A pandemia de COVID-19 evidencia essa falha, destacando a incapacidade da comunidade global de garantir acesso equitativo a vacinas e insumos essenciais. A crítica do diretor da Organização Mundial da Saúde (OMS), Tedros Adhanom, sobre o que ele chamou de “apartheid vacinal” e “falência moral” sublinha a realidade da concentração de vacinas nos países desenvolvidos, enquanto muitos em desenvolvimento permanecem sem acesso.
O desperdício de vacinas e insumos em nações ricas, onde as doses sobram, é um ato ineficiente que coloca em risco a segurança coletiva. Movimentos nacionalistas, impulsionados por lobbies poderosos, frequentemente priorizam lucros corporativos em detrimento da saúde pública, resultando em sofrimento e morte para bilhões ao redor do mundo.
Além disso, a crescente oposição de grupos de extrema direita à OMS e a recente ruptura dos Estados Unidos com o multilateralismo, incluindo sua retirada da organização e o corte de financiamentos, intensificam os desafios enfrentados na esfera da saúde global.
Neste cenário, um acordo internacional sobre pandemias se aproxima de sua aprovação em Genebra, onde quase 200 Estados se reúnem para deliberar sobre uma proposta discutida nos últimos três anos. Se aprovado, essa será a primeira ferramenta jurídica multilateral obrigatória especificamente voltada para pandemias, distinta do Regulamento Sanitário Internacional (RSI) que abrange emergências de saúde em geral.

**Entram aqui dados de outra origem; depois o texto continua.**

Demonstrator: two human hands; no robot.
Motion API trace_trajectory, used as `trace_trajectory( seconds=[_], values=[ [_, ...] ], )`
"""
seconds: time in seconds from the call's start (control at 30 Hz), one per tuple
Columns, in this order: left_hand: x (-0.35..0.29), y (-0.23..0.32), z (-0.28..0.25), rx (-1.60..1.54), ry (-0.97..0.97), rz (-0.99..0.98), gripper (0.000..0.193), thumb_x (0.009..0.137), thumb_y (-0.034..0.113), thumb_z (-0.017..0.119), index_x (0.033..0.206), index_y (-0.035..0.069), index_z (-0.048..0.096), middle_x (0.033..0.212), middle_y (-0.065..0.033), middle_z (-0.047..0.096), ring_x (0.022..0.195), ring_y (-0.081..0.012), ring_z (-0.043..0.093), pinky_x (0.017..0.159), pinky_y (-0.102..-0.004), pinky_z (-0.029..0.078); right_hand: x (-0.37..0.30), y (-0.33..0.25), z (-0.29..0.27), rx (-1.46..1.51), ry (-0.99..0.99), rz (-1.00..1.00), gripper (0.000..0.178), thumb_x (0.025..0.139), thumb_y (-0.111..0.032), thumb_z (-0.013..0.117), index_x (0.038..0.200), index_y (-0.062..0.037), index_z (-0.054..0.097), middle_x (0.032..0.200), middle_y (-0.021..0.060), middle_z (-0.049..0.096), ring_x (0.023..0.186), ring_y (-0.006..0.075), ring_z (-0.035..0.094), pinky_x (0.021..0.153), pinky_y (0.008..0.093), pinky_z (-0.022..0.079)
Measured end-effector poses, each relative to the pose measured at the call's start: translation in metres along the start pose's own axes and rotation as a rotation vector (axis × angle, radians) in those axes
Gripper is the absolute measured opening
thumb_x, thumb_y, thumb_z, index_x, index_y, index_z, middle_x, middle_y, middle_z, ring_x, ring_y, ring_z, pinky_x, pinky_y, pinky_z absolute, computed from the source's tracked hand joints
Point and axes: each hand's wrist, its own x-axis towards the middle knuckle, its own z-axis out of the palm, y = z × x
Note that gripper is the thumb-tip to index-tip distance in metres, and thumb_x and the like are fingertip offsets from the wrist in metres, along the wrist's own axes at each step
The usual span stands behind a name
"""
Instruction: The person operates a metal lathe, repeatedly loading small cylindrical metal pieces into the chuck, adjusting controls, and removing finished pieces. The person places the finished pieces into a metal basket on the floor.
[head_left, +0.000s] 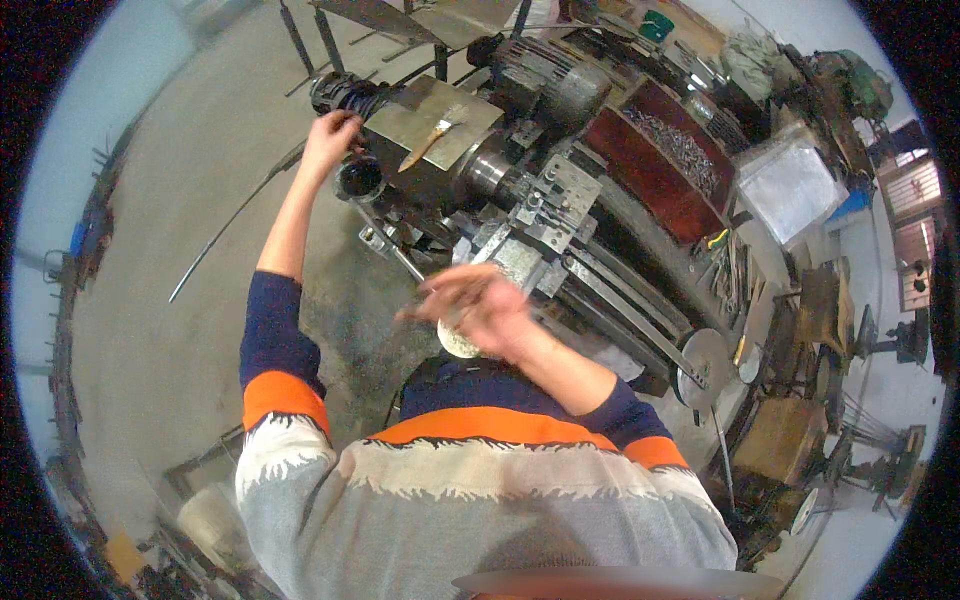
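My left hand [333,138] reaches to the left end of a metal lathe [400,160], fingers curled in against dark parts there; what they grip is hidden. A long thin rod [225,228] slants down to the left from beside that wrist; I cannot tell whether the hand touches it. My right hand [480,308] is smeared by motion in front of the lathe carriage [510,255], its fingers stretched leftward and apart, with nothing visible in them. Just below it shows a pale round disc [457,341]. A paintbrush [428,146] lies on the lathe's flat top cover [460,112].
Right of the chuck [487,170] stands the tool post [568,190]. An electric motor [552,82] sits behind. Farther right are a dark red tray [612,150] of small metal pieces, a clear plastic bag [790,190], loose hand tools [728,275] and a round metal disc [705,362].
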Motion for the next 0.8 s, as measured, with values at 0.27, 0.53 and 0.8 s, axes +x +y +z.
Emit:
trace_trajectory(
  seconds=[0.27,0.53,0.8],
  values=[
    [-0.034,0.000,0.047,0.723,-0.061,0.145,0.056,0.080,0.050,0.044,0.116,0.006,0.046,0.086,-0.0185,0.060,0.084,-0.0329,0.058,0.070,-0.0416,0.045,-0.046,-0.078,-0.016,0.318,0.225,-0.425,0.035,0.062,-0.027,0.060,0.089,-0.0039,0.061,0.044,-0.0003,0.029,0.046,0.0123,0.030,0.102,0.0462,0.023],
    [-0.037,0.013,0.070,0.678,-0.004,0.314,0.042,0.081,0.037,0.048,0.114,0.010,0.049,0.069,-0.0187,0.059,0.070,-0.0347,0.058,0.060,-0.0440,0.045,-0.079,-0.080,-0.029,0.092,0.414,-0.487,0.030,0.059,-0.028,0.058,0.079,-0.0045,0.058,0.047,0.0012,0.029,0.050,0.0151,0.031,0.100,0.0459,0.027],
    [-0.056,0.029,0.076,0.793,-0.058,0.375,0.035,0.082,0.031,0.048,0.109,0.009,0.049,0.071,-0.0172,0.060,0.064,-0.0343,0.058,0.055,-0.0430,0.045,-0.146,-0.056,-0.057,-0.025,0.817,-0.492,0.037,0.058,-0.032,0.058,0.083,-0.0045,0.059,0.054,0.0005,0.031,0.056,0.0160,0.033,0.087,0.0401,0.036]
  ],
)
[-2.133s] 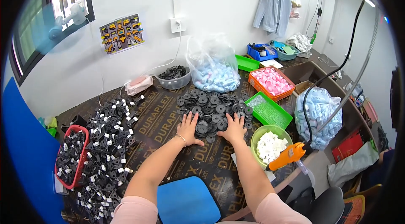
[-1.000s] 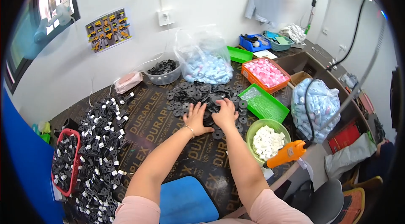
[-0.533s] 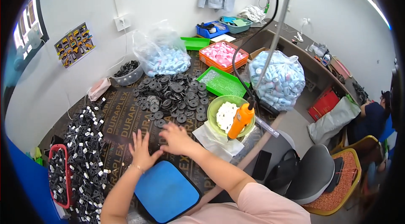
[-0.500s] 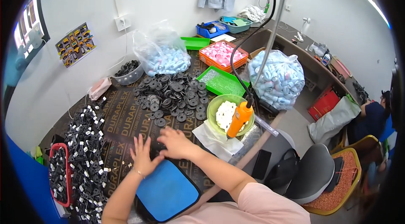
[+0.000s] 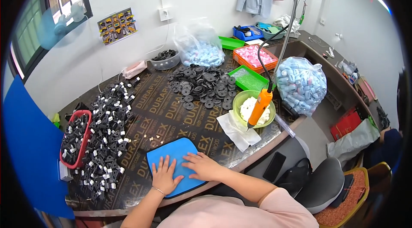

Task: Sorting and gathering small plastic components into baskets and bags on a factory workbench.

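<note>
A blue mat with a dark edge (image 5: 178,147) lies at the near side of the dark printed tabletop. My left hand (image 5: 164,176) rests flat on its left part, fingers spread. On the mat's right part lies my right hand (image 5: 201,167), also open, its fingers pointing left. Neither hand holds anything. Beyond the mat is a heap of black slotted discs (image 5: 201,84). Left of my hands spreads a large pile of small black parts with white pieces (image 5: 107,142). An orange electric screwdriver (image 5: 261,107) hangs over a green bowl of white parts (image 5: 244,96), right of the mat.
A red basket (image 5: 89,127) of black parts stands far left. Bags of light-blue pieces (image 5: 301,84), an orange tray of pink pieces (image 5: 242,60) and a green tray (image 5: 249,78) stand farther back. White paper (image 5: 236,131) lies by the bowl. A grey chair (image 5: 322,185) is at right.
Both hands have drawn back toward me from the bare tabletop onto the blue mat. The view has shifted, so the table sits lower and more to the right.
</note>
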A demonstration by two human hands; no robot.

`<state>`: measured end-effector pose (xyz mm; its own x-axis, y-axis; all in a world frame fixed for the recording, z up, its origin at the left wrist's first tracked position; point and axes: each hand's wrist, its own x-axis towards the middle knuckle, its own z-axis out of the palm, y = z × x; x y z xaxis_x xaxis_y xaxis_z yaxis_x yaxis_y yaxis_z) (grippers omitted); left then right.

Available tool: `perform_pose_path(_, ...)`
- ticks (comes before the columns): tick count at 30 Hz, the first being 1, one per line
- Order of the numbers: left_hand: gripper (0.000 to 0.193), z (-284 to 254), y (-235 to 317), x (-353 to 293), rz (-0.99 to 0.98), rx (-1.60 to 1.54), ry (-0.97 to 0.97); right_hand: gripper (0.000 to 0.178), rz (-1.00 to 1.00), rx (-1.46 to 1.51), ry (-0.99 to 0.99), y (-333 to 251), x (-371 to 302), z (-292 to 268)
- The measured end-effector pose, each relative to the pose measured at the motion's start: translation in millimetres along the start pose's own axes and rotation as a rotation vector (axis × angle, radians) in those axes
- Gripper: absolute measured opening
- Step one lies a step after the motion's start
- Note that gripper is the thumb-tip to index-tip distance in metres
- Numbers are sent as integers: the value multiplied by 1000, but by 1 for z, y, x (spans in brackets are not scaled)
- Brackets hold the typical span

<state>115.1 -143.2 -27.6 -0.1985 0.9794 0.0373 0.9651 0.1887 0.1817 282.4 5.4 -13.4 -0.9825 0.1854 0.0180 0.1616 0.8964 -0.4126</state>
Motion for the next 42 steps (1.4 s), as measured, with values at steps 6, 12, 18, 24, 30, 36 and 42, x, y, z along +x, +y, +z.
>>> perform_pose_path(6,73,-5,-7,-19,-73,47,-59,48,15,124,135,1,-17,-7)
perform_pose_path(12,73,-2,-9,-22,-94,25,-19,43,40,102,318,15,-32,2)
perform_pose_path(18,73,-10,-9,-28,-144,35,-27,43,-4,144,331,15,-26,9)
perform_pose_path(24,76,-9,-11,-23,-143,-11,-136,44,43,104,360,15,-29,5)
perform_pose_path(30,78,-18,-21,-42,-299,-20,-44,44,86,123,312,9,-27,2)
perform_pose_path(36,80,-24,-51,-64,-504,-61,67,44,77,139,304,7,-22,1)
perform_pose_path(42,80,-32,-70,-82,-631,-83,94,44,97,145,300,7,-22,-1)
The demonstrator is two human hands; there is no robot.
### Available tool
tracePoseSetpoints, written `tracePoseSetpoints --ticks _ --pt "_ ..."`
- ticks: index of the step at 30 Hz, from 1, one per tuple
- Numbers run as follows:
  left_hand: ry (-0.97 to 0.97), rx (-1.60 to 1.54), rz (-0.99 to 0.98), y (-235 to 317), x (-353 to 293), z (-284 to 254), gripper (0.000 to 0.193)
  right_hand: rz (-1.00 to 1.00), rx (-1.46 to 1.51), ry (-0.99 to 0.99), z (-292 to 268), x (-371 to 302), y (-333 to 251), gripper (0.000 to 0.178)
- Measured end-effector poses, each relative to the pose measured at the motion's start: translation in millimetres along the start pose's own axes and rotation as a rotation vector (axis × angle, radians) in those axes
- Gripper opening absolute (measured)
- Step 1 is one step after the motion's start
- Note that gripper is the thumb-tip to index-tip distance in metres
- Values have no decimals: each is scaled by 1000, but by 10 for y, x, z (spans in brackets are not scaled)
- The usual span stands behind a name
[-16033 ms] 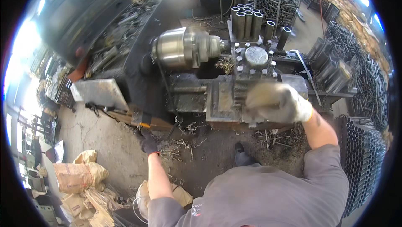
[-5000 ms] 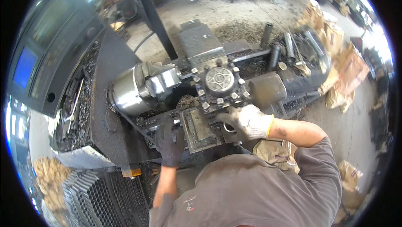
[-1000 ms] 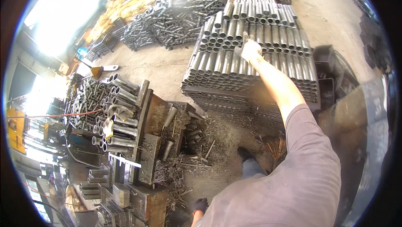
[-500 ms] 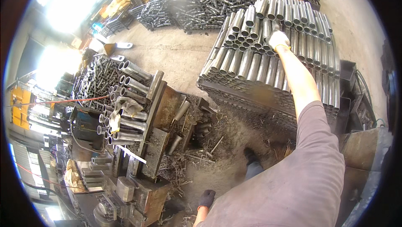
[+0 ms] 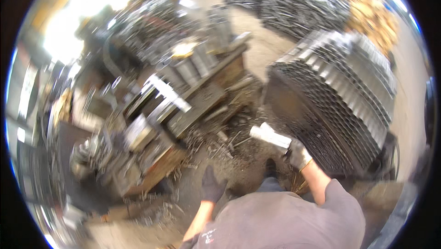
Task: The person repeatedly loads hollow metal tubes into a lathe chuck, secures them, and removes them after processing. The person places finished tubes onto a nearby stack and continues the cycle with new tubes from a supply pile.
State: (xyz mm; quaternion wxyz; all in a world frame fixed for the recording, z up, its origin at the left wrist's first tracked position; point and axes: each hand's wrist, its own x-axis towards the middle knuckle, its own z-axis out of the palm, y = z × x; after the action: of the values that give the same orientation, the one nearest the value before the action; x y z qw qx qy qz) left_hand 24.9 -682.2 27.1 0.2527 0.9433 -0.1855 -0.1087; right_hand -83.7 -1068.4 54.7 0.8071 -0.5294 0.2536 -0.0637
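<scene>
Clamped round one end of a bright metal tube [image 5: 272,138], possibly two in the blur, the gloved right hand [image 5: 299,154] in the head view holds it above the littered floor [image 5: 245,164], left of the stacked tubes [image 5: 340,95]. Well apart, the dark-gloved left hand [image 5: 213,185] is empty, thumb spread, near the machine [image 5: 156,170].

Blur kept us from telling whether one tube [image 5: 270,136] or two jutted from our right fingers [image 5: 297,147]; left of them, the machine [image 5: 154,168] was smeared.

Two hands [image 5: 213,186] [image 5: 300,155], one tube stack [image 5: 337,95], one caliper-like tool [image 5: 167,93]
</scene>
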Motion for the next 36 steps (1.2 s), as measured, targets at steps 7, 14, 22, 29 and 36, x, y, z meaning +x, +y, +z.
tracePoseSetpoints --ticks 7,14,22,29,36 --pt "376 72 372 -549 -592 -1340 46 401 -413 -685 2822 -232 487 40" --pt "660 -107 -208 -1786 -1132 -2223 36 82 -853 -1112 4567 -237 113 53" --pt "844 -709 -566 -3291 -175 -3190 39 -819 -858 -1048 6138 335 -73 50" --pt "769 -458 -374 -3718 335 -3099 34 -1118 -977 -1104 6918 541 141 45" --pt "1163 -778 -635 -4620 -850 -2919 32 -979 -1225 -1082 6940 425 -224 63"
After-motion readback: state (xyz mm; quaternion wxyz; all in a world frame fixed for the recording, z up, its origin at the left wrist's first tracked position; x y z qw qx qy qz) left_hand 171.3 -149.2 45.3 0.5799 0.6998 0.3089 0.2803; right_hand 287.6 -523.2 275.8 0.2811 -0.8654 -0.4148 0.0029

É necessário analisar com rigor o conteúdo desse novo acordo, e um grupo de trabalho da USP e Fiocruz publicará uma avaliação completa em breve. No entanto, gostaria de destacar três pontos fundamentais: a mudança na abordagem internacional das pandemias, a resistência à norma internacional proposta, e a oportunidade de revitalizar a prevenção e resposta a pandemias.
A simples existência deste acordo é uma conquista, especialmente considerando a ausência de liderança dos Estados Unidos no campo da saúde global. Este novo tratado pode abrir espaço para uma abordagem que favoreça mais equidade, especialmente em relação aos interesses do Sul Global.
A clivagem Norte-Sul se manifestou claramente durante as negociações, com países em desenvolvimento, especialmente na África, defendendo firmemente o acesso equitativo a produtos de saúde. Apesar das tensões que frequentemente ameaçaram o consenso, o acordo final, mesmo que modesto, representa um passo adiante na abordagem das emergências de saúde.
Por último, é importante lembrar que a resistência à criação de normas internacionais foi forte, impulsionada por campanhas de desinformação que alegavam a perda de soberania dos Estados em prol da OMS. Contudo, as negociações mostraram que a necessidade de cooperação em saúde pública prevalece, mesmo em tempos de conflito.
Com a aprovação do acordo, cada governo tem a oportunidade de aprimorar suas legislações e políticas de saúde, criando estruturas mais robustas para enfrentar futuros desafios sanitários. A urgência que se perdeu após a COVID-19 deve ser recuperada, antes que uma nova pandemia exija novamente medidas de emergência.
A esperança é que essa nova etapa, marcada pela responsabilidade social e política, não seja desperdiçada. O mundo não pode esperar pelo início de uma nova crise para agir.